START DATA EXTRACT

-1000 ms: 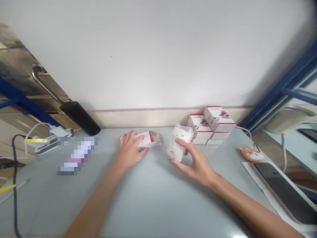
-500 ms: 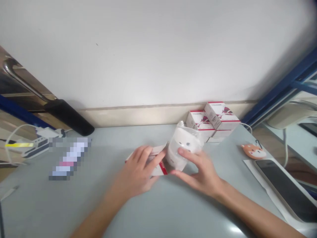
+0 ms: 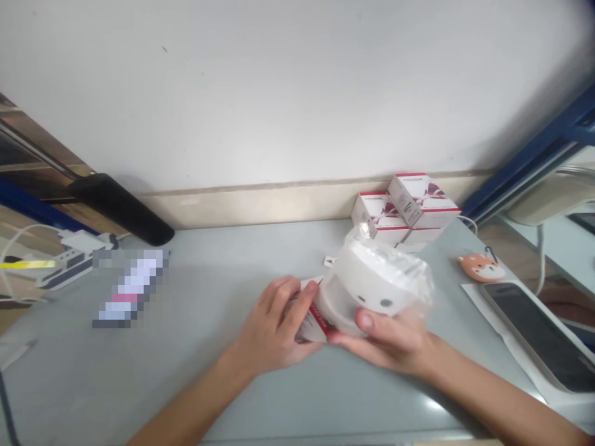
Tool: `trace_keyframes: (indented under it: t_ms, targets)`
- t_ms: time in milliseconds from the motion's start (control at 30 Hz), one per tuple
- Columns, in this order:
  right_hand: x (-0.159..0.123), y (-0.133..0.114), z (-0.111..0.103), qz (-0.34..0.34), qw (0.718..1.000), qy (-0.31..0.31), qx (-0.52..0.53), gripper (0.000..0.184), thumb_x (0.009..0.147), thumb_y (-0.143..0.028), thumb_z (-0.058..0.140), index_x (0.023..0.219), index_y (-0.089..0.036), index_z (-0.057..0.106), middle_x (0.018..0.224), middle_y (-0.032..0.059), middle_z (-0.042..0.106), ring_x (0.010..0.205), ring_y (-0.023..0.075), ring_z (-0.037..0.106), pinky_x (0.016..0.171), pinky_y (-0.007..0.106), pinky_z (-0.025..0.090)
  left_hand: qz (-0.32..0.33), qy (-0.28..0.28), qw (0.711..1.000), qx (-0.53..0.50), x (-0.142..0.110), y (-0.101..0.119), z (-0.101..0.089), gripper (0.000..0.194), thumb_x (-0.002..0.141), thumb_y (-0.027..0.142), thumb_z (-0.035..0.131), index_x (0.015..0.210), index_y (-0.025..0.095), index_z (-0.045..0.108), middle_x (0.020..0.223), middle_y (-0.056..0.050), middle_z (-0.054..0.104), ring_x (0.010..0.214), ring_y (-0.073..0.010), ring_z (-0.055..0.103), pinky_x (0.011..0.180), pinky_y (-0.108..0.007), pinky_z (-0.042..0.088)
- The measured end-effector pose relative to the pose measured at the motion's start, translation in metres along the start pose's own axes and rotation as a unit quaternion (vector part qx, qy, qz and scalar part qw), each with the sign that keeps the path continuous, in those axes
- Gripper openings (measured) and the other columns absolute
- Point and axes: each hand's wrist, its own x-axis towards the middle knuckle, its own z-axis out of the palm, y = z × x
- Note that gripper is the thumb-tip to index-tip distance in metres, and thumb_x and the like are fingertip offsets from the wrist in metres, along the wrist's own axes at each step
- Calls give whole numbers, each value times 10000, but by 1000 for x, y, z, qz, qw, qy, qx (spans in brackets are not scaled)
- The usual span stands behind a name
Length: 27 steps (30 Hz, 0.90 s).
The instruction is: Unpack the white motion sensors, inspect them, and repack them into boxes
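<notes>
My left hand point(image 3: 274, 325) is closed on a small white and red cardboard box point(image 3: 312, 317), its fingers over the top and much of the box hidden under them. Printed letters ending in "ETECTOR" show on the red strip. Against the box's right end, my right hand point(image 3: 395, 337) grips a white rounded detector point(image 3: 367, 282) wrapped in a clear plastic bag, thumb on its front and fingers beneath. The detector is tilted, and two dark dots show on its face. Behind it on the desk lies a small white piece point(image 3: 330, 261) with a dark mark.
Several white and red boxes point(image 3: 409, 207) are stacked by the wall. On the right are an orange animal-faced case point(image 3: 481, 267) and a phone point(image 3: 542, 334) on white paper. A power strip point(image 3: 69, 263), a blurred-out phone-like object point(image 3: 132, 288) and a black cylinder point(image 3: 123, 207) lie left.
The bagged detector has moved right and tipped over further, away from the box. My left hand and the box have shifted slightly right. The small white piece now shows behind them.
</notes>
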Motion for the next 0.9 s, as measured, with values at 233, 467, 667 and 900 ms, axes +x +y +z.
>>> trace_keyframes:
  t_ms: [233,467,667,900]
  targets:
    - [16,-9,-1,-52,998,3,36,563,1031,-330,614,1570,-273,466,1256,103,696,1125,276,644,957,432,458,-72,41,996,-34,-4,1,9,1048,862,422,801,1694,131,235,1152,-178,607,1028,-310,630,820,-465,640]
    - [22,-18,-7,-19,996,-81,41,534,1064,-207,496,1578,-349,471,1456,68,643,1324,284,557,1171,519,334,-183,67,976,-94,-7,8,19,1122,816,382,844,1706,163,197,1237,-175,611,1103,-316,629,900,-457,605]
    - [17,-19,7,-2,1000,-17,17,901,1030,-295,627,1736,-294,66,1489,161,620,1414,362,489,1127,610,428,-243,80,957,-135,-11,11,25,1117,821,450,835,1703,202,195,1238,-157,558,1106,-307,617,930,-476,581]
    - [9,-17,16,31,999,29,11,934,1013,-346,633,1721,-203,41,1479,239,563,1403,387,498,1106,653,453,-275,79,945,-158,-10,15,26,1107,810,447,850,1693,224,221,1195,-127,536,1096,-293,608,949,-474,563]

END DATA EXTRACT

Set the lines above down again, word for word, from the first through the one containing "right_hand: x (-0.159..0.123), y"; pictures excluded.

*SOLUTION TO THIS PROBLEM:*
-1000 ms: 
-500 ms: 
+0 ms: 
Tool: `trace_keyframes: (indented under it: t_ms, targets)`
- t_ms: time in milliseconds from the motion's start (control at 30 Hz), one per tuple
- Columns, in this order:
  right_hand: x (-0.159..0.123), y (-0.133..0.114), z (-0.111..0.103), qz (-0.34..0.34), qw (0.718..1.000), qy (-0.31..0.31), qx (-0.52..0.53), gripper (0.000..0.184), thumb_x (0.009..0.147), thumb_y (-0.143..0.028), thumb_z (-0.058..0.140), index_x (0.023..0.219), index_y (-0.089..0.036), index_z (-0.057..0.106), middle_x (0.018..0.224), middle_y (-0.032..0.059), middle_z (-0.042..0.106), ring_x (0.010..0.205), ring_y (-0.023..0.075), ring_z (-0.037..0.106), pinky_x (0.016..0.171), pinky_y (-0.007..0.106), pinky_z (-0.025..0.090)

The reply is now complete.